## BRIEF
The required output is a verbatim transcription of the listing, pictures excluded.

## SOURCE DATA
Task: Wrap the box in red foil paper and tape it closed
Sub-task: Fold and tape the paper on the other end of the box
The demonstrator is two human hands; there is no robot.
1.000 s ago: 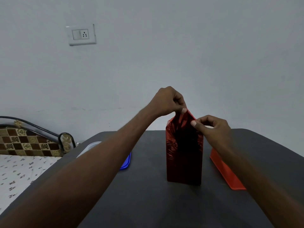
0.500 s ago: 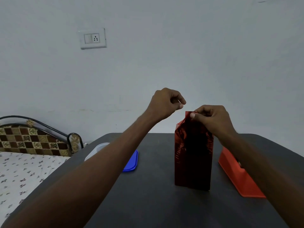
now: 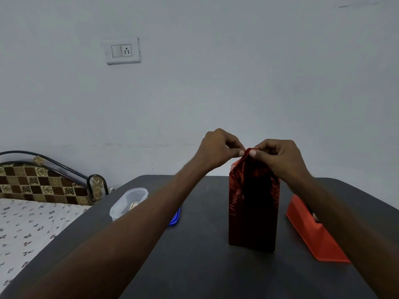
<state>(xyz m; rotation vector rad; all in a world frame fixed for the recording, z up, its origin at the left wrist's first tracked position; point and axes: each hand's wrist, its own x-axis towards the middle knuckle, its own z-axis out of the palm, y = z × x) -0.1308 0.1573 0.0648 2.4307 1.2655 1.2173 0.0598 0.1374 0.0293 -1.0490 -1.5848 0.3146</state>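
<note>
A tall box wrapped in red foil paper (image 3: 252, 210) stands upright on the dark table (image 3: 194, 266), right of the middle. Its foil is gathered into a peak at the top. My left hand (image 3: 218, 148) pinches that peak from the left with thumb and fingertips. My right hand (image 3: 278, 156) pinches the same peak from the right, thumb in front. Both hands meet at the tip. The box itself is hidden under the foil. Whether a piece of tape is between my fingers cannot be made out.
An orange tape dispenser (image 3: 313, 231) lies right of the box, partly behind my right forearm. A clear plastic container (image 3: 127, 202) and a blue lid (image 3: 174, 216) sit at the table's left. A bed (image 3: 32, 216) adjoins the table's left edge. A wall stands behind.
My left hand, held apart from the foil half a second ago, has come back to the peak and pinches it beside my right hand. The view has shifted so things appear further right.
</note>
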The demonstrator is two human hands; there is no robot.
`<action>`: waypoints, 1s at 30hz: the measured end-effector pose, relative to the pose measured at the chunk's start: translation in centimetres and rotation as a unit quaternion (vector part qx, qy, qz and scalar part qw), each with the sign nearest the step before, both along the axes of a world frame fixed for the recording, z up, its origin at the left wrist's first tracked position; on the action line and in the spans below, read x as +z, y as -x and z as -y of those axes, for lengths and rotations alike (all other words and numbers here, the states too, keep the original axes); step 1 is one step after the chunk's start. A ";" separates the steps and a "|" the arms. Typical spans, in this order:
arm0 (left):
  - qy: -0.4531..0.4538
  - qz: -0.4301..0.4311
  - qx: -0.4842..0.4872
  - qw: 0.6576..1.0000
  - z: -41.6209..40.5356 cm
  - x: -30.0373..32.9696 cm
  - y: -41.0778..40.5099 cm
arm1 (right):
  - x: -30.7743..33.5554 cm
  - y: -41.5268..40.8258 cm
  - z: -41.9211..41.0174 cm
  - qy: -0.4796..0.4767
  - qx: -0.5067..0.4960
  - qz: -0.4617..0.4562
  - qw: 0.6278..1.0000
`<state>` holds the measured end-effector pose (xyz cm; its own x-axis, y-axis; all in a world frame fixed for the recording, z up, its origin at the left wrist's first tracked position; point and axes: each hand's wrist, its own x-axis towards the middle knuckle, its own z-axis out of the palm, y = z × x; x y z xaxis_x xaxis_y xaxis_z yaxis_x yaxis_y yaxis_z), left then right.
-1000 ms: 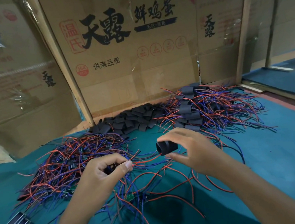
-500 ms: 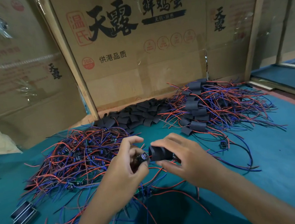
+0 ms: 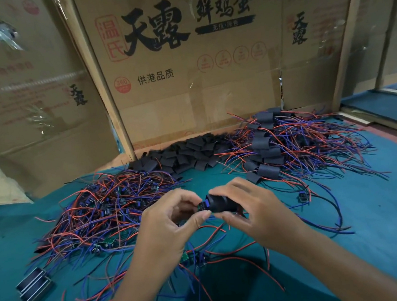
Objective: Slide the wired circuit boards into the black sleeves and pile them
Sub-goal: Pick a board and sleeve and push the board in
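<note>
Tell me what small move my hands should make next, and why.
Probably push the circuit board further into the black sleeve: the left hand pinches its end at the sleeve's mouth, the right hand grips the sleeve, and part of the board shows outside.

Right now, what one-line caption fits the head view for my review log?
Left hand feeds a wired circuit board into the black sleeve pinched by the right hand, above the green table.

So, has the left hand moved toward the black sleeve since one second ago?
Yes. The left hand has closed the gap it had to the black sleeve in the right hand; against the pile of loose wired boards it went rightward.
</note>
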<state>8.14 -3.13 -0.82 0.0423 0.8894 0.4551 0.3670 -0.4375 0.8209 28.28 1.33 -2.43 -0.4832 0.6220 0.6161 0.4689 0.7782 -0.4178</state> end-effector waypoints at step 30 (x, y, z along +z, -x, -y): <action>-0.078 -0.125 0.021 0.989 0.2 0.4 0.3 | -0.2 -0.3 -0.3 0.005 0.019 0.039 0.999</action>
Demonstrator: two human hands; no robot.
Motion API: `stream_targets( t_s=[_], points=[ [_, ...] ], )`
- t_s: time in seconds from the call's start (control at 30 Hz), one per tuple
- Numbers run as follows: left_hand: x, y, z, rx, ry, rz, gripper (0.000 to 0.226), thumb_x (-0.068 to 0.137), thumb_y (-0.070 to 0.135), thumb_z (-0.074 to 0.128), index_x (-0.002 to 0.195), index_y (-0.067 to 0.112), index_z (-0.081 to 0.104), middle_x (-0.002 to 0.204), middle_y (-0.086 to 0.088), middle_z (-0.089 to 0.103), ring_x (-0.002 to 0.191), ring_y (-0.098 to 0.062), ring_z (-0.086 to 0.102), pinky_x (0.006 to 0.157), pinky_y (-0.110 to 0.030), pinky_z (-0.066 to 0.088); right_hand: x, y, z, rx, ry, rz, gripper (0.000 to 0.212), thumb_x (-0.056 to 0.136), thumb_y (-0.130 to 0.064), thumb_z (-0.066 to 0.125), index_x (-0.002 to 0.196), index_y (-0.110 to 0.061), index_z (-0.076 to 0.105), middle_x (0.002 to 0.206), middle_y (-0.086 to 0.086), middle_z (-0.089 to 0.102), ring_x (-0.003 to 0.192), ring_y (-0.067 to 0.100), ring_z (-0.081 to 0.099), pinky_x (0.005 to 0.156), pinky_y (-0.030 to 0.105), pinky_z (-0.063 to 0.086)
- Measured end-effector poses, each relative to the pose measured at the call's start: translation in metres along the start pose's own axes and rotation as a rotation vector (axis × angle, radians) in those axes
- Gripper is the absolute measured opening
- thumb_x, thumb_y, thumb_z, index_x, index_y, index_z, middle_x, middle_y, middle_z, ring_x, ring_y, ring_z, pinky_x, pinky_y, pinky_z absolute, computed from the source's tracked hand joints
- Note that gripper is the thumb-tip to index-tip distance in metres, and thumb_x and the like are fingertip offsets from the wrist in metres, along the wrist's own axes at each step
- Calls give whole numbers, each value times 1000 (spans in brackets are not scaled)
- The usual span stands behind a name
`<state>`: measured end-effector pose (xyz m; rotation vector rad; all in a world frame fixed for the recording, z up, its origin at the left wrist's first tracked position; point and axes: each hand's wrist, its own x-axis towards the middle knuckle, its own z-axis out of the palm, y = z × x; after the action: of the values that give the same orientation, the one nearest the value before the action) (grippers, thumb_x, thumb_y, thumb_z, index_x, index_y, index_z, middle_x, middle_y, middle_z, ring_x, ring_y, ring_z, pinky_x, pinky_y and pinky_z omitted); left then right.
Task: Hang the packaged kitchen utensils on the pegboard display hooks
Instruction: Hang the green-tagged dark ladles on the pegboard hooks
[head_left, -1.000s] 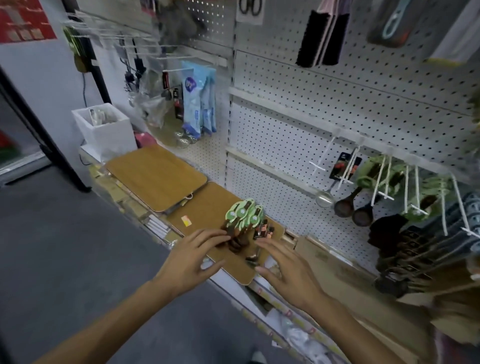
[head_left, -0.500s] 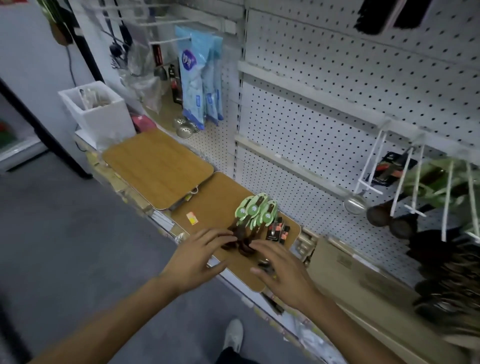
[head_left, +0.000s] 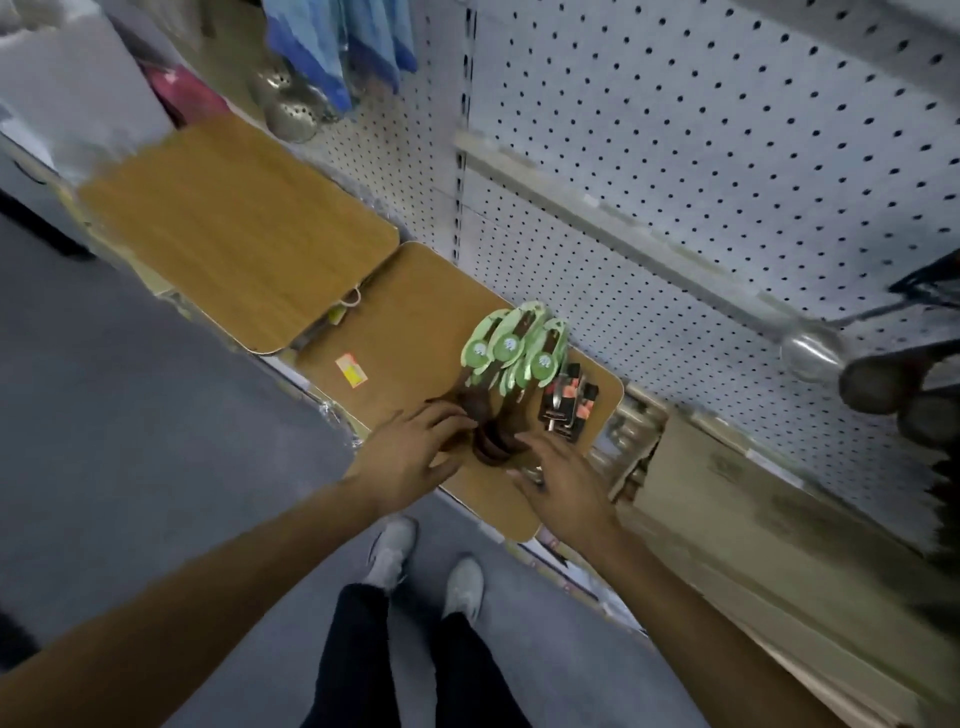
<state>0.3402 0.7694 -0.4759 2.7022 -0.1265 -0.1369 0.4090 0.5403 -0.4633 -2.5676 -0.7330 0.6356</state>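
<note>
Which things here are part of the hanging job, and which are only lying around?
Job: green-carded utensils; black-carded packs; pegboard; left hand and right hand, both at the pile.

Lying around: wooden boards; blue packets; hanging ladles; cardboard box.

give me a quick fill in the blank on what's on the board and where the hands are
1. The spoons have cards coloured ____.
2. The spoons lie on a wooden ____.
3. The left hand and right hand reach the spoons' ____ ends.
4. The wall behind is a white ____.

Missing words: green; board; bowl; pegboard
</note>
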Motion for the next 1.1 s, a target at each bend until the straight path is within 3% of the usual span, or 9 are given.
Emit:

## ANSWER SPACE
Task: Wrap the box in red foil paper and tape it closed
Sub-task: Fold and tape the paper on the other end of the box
The demonstrator is two human hands; there is no robot.
1.000 s ago: 
0.500 s ago: 
now: 
<state>(xyz m; rotation vector rad; all in a world frame fixed for the recording, z up, its origin at the left wrist's first tracked position; point and axes: each hand's wrist, its own x-axis towards the middle knuckle, its own z-axis out of the palm, y = z × x) -0.1308 0.1573 0.0648 2.4307 1.2655 1.2173 0.0598 0.1374 0.0293 -1.0490 -1.5848 0.3146</state>
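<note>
A tall box wrapped in red foil paper (image 3: 252, 210) stands upright on the dark table (image 3: 194, 266), right of the middle. Its foil is gathered into a peak at the top. My left hand (image 3: 218, 148) pinches that peak from the left with thumb and fingertips. My right hand (image 3: 278, 156) pinches the same peak from the right, thumb in front. Both hands meet at the tip. The box itself is hidden under the foil. Whether a piece of tape is between my fingers cannot be made out.
An orange tape dispenser (image 3: 313, 231) lies right of the box, partly behind my right forearm. A clear plastic container (image 3: 127, 202) and a blue lid (image 3: 174, 216) sit at the table's left. A bed (image 3: 32, 216) adjoins the table's left edge. A wall stands behind.
My left hand, held apart from the foil half a second ago, has come back to the peak and pinches it beside my right hand. The view has shifted so things appear further right.
</note>
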The demonstrator is two human hands; there is no robot.
`<action>`: waypoints, 1s at 30hz: the measured end-effector pose, relative to the pose measured at the chunk's start: translation in centimetres and rotation as a unit quaternion (vector part qx, qy, qz and scalar part qw), each with the sign nearest the step before, both along the axes of a world frame fixed for the recording, z up, its origin at the left wrist's first tracked position; on the action line and in the spans below, read x as +z, y as -x and z as -y of those axes, for lengths and rotations alike (all other words and numbers here, the states too, keep the original axes); step 1 is one step after the chunk's start. A ";" separates the steps and a "|" the arms. Typical spans, in this order:
arm0 (left):
  - qy: -0.4531..0.4538
  - qz: -0.4301..0.4311
  - qx: -0.4842..0.4872
  - qw: 0.6576..1.0000
  - z: -41.6209..40.5356 cm
  - x: -30.0373..32.9696 cm
  - y: -41.0778..40.5099 cm
arm1 (right):
  - x: -30.7743..33.5554 cm
  - y: -41.5268..40.8258 cm
  - z: -41.9211..41.0174 cm
  - qy: -0.4796..0.4767
  - qx: -0.5067..0.4960
  - qz: -0.4617..0.4562
  - qw: 0.6278..1.0000
`<state>` holds the measured end-effector pose (xyz cm; its own x-axis, y-axis; all in a world frame fixed for the recording, z up, its origin at the left wrist's first tracked position; point and axes: each hand's wrist, its own x-axis towards the middle knuckle, its own z-axis out of the palm, y = z × x; x y z xaxis_x xaxis_y xaxis_z yaxis_x yaxis_y yaxis_z), left then right.
-1000 ms: 
-500 ms: 
+0 ms: 
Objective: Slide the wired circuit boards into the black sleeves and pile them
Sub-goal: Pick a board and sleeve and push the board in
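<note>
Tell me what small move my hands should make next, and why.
Probably push the circuit board further into the black sleeve: the left hand pinches its end at the sleeve's mouth, the right hand grips the sleeve, and part of the board shows outside.

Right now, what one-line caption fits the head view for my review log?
Left hand feeds a wired circuit board into the black sleeve pinched by the right hand, above the green table.

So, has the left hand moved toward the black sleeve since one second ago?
Yes. The left hand has closed the gap it had to the black sleeve in the right hand; against the pile of loose wired boards it went rightward.
</note>
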<state>8.14 -3.13 -0.82 0.0423 0.8894 0.4551 0.3670 -0.4375 0.8209 28.28 1.33 -2.43 -0.4832 0.6220 0.6161 0.4689 0.7782 -0.4178</state> end-effector waypoints at step 30 (x, y, z along +z, -x, -y): <action>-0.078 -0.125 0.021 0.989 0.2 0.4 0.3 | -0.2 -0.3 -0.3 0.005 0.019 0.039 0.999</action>
Demonstrator: two human hands; no robot.
Motion API: `stream_targets( t_s=[_], points=[ [_, ...] ], )`
- t_s: time in seconds from the call's start (control at 30 Hz), one per tuple
- Numbers run as follows: left_hand: x, y, z, rx, ry, rz, gripper (0.000 to 0.226), thumb_x (-0.068 to 0.137), thumb_y (-0.070 to 0.135), thumb_z (-0.074 to 0.128), index_x (-0.002 to 0.195), index_y (-0.067 to 0.112), index_z (-0.081 to 0.104), middle_x (-0.002 to 0.204), middle_y (-0.086 to 0.088), middle_z (-0.089 to 0.103), ring_x (-0.002 to 0.191), ring_y (-0.098 to 0.062), ring_z (-0.086 to 0.102), pinky_x (0.006 to 0.157), pinky_y (-0.110 to 0.030), pinky_z (-0.066 to 0.088); right_hand: x, y, z, rx, ry, rz, gripper (0.000 to 0.212), thumb_x (-0.056 to 0.136), thumb_y (-0.130 to 0.064), thumb_z (-0.066 to 0.125), index_x (-0.002 to 0.196), index_y (-0.110 to 0.061), index_z (-0.076 to 0.105), middle_x (0.002 to 0.206), middle_y (-0.086 to 0.086), middle_z (-0.089 to 0.102), ring_x (-0.003 to 0.192), ring_y (-0.067 to 0.100), ring_z (-0.081 to 0.099), pinky_x (0.005 to 0.156), pinky_y (-0.030 to 0.105), pinky_z (-0.063 to 0.086)
- Measured end-effector poses, each relative to the pose measured at the call's start: translation in metres along the start pose's own axes and rotation as a rotation vector (axis × angle, radians) in those axes
- Gripper is the absolute measured opening
- thumb_x, thumb_y, thumb_z, index_x, index_y, index_z, middle_x, middle_y, middle_z, ring_x, ring_y, ring_z, pinky_x, pinky_y, pinky_z absolute, computed from the source's tracked hand joints
- Note that gripper is the thumb-tip to index-tip distance in metres, and thumb_x and the like are fingertip offsets from the wrist in metres, along the wrist's own axes at each step
- Calls give whole numbers, each value times 1000 (spans in brackets are not scaled)
- The usual span stands behind a name
`<state>`: measured end-effector pose (xyz m; rotation vector rad; all in a world frame fixed for the recording, z up, its origin at the left wrist's first tracked position; point and axes: each hand's wrist, its own x-axis towards the middle knuckle, its own z-axis out of the palm, y = z × x; after the action: of the values that give the same orientation, the one nearest the value before the action) (grippers, thumb_x, thumb_y, thumb_z, index_x, index_y, index_z, middle_x, middle_y, middle_z, ring_x, ring_y, ring_z, pinky_x, pinky_y and pinky_z omitted); left then right.
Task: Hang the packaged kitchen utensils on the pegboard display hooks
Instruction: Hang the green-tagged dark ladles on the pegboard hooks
[head_left, -1.000s] 
[head_left, -0.500s] 
[head_left, +0.000s] 
<state>0.3402 0.7694 -0.4759 2.7022 -0.1265 -0.1369 0.4090 0.5403 -0.4633 -2.5676 -0.7330 0.6356</state>
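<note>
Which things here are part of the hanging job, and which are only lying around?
Job: green-carded utensils; black-carded packs; pegboard; left hand and right hand, both at the pile.

Lying around: wooden boards; blue packets; hanging ladles; cardboard box.

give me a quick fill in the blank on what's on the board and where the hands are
1. The spoons have cards coloured ____.
2. The spoons lie on a wooden ____.
3. The left hand and right hand reach the spoons' ____ ends.
4. The wall behind is a white ____.

Missing words: green; board; bowl; pegboard
</note>
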Motion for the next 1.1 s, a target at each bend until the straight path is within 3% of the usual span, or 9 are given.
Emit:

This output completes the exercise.